-- WHAT NEEDS TO BE DONE --
Check each line of the material. Copy those containing "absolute".
(SOURCE MATERIAL Opens)
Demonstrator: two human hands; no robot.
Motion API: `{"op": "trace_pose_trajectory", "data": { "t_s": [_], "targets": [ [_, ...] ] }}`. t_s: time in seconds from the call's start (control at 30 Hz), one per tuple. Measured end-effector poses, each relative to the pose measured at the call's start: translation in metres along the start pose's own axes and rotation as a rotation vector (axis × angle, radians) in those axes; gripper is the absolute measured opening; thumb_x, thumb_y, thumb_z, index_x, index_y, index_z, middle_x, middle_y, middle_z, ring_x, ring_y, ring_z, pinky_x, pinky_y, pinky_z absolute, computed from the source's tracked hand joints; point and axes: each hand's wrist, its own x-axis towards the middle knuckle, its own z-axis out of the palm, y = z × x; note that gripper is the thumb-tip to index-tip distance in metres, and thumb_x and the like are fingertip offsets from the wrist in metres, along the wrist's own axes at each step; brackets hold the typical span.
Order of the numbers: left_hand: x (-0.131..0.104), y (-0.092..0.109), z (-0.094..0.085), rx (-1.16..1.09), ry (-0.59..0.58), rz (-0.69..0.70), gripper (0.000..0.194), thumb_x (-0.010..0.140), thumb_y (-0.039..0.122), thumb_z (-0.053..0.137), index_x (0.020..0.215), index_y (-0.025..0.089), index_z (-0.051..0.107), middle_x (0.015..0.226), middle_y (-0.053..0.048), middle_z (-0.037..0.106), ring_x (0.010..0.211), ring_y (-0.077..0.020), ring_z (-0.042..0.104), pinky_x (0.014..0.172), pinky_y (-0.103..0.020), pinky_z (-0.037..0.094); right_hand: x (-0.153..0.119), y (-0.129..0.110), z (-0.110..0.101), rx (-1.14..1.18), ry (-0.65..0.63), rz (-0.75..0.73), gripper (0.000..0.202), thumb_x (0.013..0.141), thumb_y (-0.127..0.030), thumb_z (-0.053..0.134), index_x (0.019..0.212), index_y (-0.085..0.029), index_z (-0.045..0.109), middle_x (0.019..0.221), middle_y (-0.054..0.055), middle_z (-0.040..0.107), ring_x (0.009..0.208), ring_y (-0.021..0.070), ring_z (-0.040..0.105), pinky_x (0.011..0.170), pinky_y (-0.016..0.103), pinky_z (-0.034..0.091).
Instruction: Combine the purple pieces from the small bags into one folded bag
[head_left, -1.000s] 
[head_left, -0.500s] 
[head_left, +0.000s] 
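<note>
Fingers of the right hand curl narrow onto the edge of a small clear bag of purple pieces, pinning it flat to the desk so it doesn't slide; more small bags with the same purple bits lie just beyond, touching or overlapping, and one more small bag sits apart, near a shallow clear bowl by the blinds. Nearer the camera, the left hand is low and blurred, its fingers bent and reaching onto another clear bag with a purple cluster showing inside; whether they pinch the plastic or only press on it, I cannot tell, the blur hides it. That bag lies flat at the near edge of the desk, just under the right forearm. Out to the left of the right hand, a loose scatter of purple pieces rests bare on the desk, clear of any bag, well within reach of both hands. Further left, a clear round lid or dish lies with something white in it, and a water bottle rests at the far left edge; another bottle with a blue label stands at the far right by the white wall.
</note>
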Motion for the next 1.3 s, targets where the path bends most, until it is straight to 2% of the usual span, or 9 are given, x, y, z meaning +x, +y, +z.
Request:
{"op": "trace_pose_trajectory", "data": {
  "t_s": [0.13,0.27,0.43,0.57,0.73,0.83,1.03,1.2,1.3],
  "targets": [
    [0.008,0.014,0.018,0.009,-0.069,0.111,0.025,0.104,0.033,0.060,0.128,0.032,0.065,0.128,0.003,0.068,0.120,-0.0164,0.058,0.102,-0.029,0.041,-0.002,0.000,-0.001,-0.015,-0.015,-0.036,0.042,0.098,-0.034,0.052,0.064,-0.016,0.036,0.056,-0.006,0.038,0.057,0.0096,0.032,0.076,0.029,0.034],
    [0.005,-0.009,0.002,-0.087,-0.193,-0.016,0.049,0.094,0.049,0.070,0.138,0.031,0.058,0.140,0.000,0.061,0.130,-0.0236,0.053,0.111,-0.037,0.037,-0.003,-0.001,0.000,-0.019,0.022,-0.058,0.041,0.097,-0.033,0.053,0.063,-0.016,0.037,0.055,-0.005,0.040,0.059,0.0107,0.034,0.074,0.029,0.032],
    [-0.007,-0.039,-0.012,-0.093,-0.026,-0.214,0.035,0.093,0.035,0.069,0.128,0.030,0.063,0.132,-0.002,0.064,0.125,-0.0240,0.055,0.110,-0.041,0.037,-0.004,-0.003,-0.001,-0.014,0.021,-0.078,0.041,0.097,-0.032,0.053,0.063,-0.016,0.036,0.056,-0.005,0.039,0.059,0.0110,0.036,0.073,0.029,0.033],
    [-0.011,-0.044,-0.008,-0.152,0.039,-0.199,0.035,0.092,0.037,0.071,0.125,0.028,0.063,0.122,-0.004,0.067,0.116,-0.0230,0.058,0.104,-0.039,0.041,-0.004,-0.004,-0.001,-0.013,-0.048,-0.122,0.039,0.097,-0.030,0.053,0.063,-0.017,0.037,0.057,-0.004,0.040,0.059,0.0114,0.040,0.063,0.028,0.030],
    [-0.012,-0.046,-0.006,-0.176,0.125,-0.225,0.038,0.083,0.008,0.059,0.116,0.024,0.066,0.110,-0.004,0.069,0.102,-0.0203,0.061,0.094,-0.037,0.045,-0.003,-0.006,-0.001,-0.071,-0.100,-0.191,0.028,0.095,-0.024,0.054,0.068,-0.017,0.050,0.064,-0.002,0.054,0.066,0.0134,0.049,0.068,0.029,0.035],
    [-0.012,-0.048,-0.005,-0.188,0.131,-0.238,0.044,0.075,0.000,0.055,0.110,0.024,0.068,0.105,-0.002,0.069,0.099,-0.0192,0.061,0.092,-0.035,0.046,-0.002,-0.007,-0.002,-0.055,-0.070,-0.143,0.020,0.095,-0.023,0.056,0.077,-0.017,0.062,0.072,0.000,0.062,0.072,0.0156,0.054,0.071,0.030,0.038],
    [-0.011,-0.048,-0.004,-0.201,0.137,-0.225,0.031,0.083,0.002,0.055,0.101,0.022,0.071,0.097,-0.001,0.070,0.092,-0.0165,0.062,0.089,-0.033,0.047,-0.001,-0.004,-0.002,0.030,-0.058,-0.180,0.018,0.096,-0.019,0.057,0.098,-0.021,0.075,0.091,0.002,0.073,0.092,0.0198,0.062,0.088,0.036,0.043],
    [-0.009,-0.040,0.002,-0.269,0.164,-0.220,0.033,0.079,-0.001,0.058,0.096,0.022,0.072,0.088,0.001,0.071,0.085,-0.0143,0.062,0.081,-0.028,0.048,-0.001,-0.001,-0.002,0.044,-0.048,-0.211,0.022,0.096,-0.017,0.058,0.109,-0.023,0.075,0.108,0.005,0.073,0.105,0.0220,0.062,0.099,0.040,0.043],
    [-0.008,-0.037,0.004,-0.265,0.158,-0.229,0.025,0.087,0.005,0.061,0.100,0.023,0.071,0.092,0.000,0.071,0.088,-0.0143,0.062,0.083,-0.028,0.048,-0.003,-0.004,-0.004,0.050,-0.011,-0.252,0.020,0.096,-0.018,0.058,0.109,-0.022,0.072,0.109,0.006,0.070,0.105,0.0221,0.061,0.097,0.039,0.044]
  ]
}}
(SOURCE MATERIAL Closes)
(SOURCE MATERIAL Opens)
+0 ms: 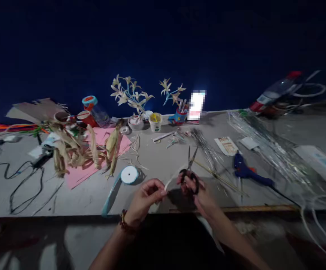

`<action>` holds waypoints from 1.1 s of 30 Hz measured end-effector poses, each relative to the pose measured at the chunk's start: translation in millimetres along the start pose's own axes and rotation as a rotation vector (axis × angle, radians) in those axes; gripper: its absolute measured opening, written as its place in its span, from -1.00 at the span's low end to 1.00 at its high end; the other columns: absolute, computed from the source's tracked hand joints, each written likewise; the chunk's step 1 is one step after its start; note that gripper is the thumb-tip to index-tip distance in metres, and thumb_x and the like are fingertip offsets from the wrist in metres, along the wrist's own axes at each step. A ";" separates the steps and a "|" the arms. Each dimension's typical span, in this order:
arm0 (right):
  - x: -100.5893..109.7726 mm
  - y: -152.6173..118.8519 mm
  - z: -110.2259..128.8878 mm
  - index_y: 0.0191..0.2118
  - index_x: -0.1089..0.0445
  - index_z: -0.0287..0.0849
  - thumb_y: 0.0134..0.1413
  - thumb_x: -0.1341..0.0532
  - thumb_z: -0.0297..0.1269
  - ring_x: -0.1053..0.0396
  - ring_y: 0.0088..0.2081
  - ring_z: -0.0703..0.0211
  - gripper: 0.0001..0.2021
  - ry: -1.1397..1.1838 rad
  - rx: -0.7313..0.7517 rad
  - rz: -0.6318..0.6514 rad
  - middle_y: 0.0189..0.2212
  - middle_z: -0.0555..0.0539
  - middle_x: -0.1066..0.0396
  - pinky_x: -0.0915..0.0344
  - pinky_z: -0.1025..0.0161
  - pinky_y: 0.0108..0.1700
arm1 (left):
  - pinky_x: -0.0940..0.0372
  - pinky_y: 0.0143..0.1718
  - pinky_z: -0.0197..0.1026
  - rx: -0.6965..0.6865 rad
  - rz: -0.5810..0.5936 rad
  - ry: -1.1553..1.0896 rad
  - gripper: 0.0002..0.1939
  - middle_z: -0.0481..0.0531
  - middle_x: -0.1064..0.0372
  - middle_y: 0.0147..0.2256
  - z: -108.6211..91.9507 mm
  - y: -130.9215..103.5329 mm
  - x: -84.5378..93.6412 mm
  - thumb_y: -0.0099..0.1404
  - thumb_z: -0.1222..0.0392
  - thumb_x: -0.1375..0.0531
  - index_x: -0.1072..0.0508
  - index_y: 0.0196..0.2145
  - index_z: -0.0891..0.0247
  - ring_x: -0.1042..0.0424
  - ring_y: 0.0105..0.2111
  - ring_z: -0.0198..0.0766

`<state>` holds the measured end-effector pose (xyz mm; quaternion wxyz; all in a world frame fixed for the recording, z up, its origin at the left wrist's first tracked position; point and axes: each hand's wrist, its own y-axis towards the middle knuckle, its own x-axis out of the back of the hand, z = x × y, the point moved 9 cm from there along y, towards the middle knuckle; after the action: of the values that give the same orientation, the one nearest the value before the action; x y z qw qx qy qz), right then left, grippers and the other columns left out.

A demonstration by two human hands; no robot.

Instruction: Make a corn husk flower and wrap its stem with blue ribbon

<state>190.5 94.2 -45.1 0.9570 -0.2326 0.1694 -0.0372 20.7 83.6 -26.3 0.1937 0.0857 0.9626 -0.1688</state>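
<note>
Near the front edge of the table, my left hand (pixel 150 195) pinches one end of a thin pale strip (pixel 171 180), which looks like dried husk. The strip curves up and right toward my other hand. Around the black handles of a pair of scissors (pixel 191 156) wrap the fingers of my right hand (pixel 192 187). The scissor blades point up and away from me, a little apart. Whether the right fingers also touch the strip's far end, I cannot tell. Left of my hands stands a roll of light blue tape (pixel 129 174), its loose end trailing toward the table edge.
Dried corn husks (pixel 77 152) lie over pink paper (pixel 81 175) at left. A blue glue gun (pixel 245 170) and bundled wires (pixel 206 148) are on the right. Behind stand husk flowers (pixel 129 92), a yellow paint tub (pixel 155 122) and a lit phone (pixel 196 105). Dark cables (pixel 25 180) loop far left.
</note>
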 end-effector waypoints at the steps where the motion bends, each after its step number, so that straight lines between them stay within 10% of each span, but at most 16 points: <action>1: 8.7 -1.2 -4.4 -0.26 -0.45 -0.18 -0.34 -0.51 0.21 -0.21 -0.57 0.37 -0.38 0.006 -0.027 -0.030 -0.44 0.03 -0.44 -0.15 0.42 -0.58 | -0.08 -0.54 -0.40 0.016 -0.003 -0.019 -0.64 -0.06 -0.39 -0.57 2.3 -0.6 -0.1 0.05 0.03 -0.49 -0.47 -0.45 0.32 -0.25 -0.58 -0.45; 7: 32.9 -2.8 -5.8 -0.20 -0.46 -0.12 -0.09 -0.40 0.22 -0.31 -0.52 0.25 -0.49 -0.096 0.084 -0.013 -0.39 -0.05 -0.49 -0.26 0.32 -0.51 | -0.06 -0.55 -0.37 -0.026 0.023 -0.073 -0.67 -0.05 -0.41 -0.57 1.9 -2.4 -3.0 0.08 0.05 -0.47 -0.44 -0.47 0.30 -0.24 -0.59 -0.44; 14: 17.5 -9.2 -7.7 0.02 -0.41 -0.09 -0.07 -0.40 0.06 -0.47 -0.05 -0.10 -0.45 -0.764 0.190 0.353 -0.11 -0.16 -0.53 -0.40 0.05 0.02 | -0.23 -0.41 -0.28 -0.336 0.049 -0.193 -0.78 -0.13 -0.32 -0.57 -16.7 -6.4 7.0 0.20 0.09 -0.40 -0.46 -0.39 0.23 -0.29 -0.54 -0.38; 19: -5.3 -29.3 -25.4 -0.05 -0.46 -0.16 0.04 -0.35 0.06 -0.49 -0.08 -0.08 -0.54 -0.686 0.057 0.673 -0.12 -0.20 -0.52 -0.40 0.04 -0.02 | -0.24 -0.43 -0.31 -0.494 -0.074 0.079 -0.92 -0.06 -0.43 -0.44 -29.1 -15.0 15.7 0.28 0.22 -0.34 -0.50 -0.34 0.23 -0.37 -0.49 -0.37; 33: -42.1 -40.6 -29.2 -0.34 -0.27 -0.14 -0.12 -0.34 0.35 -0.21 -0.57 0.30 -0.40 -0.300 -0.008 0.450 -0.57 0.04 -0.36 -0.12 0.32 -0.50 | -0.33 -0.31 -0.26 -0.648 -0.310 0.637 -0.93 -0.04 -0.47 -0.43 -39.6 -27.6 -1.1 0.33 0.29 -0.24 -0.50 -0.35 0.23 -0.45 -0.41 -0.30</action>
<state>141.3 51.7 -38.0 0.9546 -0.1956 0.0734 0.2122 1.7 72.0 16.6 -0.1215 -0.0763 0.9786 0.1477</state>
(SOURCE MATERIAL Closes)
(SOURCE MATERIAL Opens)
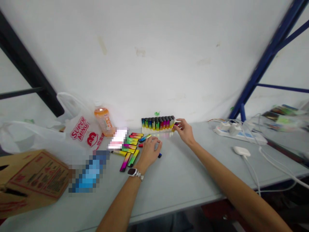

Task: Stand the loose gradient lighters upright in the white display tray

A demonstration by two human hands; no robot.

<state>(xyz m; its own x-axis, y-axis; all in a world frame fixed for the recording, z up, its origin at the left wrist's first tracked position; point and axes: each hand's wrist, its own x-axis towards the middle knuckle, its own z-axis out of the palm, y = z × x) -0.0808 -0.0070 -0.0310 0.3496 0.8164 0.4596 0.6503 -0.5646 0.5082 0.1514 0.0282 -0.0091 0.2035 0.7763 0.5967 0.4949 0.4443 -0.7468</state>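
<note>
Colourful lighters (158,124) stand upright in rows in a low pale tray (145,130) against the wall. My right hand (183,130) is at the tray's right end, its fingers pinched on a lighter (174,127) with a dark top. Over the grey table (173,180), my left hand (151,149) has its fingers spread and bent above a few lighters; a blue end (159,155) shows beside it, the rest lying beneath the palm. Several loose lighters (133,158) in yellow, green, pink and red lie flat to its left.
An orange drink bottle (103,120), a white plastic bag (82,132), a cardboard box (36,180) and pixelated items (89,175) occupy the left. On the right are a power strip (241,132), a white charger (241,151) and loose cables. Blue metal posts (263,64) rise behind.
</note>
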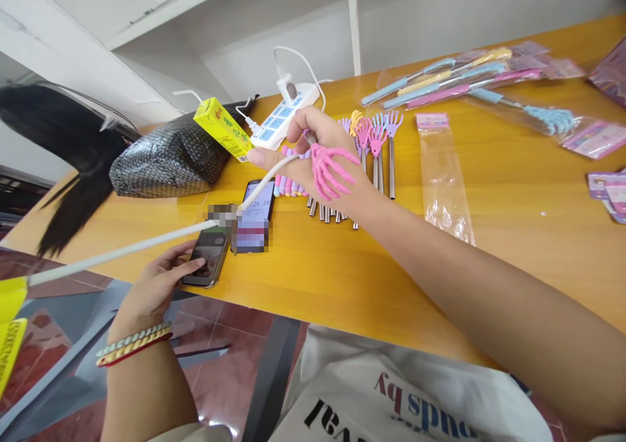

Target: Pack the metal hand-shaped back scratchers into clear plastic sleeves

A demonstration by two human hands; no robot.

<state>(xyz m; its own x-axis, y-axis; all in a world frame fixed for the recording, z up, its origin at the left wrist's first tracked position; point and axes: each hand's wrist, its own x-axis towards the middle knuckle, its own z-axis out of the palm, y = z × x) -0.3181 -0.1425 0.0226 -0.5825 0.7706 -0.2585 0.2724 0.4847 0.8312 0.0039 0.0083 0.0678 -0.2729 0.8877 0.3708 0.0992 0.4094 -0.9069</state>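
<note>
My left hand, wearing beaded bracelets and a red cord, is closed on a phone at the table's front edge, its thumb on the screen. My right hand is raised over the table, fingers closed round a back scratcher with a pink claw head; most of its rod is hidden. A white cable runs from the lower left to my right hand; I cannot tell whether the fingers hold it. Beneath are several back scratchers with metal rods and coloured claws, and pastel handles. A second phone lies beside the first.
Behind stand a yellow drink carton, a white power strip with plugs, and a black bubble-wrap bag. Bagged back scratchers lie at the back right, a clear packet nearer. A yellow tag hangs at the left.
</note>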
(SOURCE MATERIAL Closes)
-- SOLUTION TO THIS TASK --
Motion API: `{"op": "trace_pose_trajectory", "data": { "t_s": [_], "targets": [ [_, ...] ] }}`. t_s: time in seconds from the call's start (control at 30 Hz), one per tuple. Measured end-effector poses, each relative to the pose measured at the call's start: translation in metres along the start pose's own axes and rotation as a rotation vector (axis × angle, radians) in those axes; gripper is the absolute measured opening; thumb_x, thumb_y, thumb_z, index_x, index_y, index_z, middle_x, middle_y, middle_z, ring_x, ring_y, ring_z, pinky_x, pinky_y, pinky_z absolute, computed from the source's tracked hand joints; point and axes: each hand's wrist, its own x-axis towards the middle knuckle, its own z-axis out of the palm, y = z × x; note that gripper is the thumb-tip to index-tip distance in metres, and thumb_x and the like are fingertip offsets from the wrist in metres, along the wrist's own axes at each step; brackets hold the typical span.
`<action>` holds waypoints from 1.1 s of 30 Hz measured end-effector poses, each relative to the pose measured at the chunk's start: translation in millimetres along the start pose's own axes and rotation as a rotation vector (axis × angle, radians) in those axes; gripper: its absolute measured opening, written as its place in its span, from -1.00 at the span's low end to 1.00 at its high end; the other columns: absolute, computed from the source's tracked hand joints, each written likewise; the chunk's step 1 is one step after its start; note that gripper is the thumb-tip to index-tip distance in metres, and thumb_x and the like are fingertip offsets from the wrist in metres, along the wrist's own axes at each step. A ";" separates the steps and a "|" the arms. Each dimension's typical span, in this order:

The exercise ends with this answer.